Lewis’S Letters To A Widower
A Severe Mercy, by Sheldon Vanauken (Harper & Row, 1977, 238 pp., $6.95). is reviewed by Cheryl Forbes, assistant editor,CHRISTIANITY TODAY.
About twenty years ago Sheldon Vanauken’s wife Davy died of liver failure. She was in her thirties. This moving story recounts Vanauken’s life with her, and the death of their earthly love. It also tells how these two pagan lovers are converted, partly through the influence of C. S. Lewis.

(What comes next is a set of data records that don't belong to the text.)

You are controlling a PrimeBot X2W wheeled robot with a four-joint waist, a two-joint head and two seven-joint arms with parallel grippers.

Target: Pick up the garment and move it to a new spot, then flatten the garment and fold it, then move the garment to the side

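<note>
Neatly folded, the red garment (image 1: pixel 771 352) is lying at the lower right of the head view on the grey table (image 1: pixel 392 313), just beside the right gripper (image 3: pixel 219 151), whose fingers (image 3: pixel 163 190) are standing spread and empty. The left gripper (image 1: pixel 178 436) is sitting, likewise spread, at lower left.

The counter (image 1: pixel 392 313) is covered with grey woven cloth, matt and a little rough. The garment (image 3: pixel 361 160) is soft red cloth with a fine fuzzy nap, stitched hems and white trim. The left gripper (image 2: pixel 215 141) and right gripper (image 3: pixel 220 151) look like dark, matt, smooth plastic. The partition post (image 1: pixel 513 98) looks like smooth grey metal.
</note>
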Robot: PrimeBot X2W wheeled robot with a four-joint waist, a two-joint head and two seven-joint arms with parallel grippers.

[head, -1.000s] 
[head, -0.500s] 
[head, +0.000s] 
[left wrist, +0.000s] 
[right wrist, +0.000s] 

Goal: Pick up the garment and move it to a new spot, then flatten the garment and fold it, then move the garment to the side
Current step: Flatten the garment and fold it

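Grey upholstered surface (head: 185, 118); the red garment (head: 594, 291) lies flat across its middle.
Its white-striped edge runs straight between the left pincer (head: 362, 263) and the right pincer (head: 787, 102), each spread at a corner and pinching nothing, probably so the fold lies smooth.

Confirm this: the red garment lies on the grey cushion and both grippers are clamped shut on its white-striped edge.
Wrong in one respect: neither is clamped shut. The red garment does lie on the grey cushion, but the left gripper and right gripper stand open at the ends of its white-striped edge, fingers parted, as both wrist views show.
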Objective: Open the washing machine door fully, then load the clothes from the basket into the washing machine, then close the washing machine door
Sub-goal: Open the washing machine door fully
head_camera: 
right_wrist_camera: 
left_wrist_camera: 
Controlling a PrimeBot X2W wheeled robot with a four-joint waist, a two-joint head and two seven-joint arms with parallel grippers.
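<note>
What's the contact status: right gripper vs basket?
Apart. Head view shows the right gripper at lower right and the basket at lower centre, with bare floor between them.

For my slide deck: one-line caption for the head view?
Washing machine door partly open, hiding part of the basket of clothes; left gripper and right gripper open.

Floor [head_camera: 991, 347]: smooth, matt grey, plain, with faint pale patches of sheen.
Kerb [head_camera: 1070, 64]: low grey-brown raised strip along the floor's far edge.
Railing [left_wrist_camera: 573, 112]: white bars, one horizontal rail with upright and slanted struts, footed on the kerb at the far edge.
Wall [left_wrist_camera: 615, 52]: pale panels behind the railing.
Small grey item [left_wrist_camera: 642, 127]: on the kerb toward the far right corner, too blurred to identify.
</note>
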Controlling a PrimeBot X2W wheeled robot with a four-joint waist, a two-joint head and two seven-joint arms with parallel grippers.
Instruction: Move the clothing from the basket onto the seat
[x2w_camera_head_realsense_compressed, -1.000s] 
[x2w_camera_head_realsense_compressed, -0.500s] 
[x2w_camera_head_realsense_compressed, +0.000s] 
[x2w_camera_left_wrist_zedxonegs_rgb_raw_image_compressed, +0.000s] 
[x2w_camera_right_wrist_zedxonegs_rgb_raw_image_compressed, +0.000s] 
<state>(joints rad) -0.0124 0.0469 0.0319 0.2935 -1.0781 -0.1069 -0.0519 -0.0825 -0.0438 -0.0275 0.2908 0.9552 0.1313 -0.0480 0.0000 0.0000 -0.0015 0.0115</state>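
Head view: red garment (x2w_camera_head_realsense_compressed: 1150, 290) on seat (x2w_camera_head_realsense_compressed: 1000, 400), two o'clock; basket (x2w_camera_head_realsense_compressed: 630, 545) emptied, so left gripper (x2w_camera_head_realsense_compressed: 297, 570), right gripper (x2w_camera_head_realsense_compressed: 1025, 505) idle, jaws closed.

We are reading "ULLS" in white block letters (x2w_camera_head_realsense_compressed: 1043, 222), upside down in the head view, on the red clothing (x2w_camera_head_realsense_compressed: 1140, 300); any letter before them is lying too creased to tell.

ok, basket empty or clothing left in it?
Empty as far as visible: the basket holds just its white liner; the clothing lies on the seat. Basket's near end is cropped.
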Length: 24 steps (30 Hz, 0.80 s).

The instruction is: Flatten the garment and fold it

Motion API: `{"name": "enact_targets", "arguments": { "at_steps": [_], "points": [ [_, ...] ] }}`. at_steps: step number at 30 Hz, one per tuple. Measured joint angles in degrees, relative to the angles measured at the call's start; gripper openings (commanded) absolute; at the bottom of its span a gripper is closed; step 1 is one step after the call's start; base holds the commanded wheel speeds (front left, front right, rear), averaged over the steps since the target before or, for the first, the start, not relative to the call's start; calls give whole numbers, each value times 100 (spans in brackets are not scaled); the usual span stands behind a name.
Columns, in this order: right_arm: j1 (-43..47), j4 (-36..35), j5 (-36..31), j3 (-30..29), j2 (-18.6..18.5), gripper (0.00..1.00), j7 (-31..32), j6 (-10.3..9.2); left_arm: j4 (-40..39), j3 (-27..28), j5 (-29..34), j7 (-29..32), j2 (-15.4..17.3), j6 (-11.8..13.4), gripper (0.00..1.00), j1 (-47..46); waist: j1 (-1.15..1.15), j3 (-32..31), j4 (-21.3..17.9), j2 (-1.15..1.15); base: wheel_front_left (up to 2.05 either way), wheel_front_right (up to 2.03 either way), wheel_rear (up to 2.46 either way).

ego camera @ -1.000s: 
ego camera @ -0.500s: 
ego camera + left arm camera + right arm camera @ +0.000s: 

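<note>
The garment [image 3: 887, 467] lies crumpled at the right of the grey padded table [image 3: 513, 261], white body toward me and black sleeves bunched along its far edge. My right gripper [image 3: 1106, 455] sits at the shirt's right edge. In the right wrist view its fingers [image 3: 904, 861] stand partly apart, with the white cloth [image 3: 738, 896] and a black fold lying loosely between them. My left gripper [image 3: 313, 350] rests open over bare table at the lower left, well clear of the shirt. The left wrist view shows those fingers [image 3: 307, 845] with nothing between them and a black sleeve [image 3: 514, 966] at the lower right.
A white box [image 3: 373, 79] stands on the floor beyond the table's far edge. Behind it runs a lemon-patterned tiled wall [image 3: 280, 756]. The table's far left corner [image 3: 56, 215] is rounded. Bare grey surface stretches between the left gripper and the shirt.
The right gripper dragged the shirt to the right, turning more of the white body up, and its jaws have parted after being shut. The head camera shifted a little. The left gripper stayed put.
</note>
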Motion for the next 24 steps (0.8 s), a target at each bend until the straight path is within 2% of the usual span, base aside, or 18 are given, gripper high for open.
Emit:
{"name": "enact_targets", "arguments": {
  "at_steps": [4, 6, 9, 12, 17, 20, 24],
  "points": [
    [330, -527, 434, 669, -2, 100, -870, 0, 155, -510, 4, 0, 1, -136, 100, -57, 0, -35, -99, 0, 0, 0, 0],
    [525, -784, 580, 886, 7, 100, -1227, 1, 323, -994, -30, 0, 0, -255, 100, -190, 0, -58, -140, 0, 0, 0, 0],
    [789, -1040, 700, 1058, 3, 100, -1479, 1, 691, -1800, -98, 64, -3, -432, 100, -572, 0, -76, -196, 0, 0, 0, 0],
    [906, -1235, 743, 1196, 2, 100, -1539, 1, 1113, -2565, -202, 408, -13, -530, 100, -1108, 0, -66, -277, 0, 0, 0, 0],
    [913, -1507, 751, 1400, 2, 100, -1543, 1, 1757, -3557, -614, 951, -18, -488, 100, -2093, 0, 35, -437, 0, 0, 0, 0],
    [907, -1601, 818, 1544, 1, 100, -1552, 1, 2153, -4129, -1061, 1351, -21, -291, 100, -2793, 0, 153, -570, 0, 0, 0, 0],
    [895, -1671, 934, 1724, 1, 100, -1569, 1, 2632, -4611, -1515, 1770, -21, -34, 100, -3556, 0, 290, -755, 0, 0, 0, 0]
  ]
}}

At the beginning of their love, Vanauken and Davy erect a Shining Barrier, a wall to keep out anything that might come between them—other people, children, careers—anything that the two of them couldn’t share together. If one of them read a book, the other read it, too, or they read it together. Incredibly, even the books they had read separately before they met and married were read by the other. They planned the kind of life many lovers dream of but never realize. Even World War II did not come between them. Right before they were to leave on a honeymoon to Florida Vanauken was called to active duty and was sent to Pearl Harbor. Three months later—the couple’s longest separation—Davy joined him. When the war ended they picked up where they left off—and went to Florida. They lived on and sailed in a small sloop, only coming to shore long enough to earn money for more jaunts. Vanauken wrote stories for a yachting magazine.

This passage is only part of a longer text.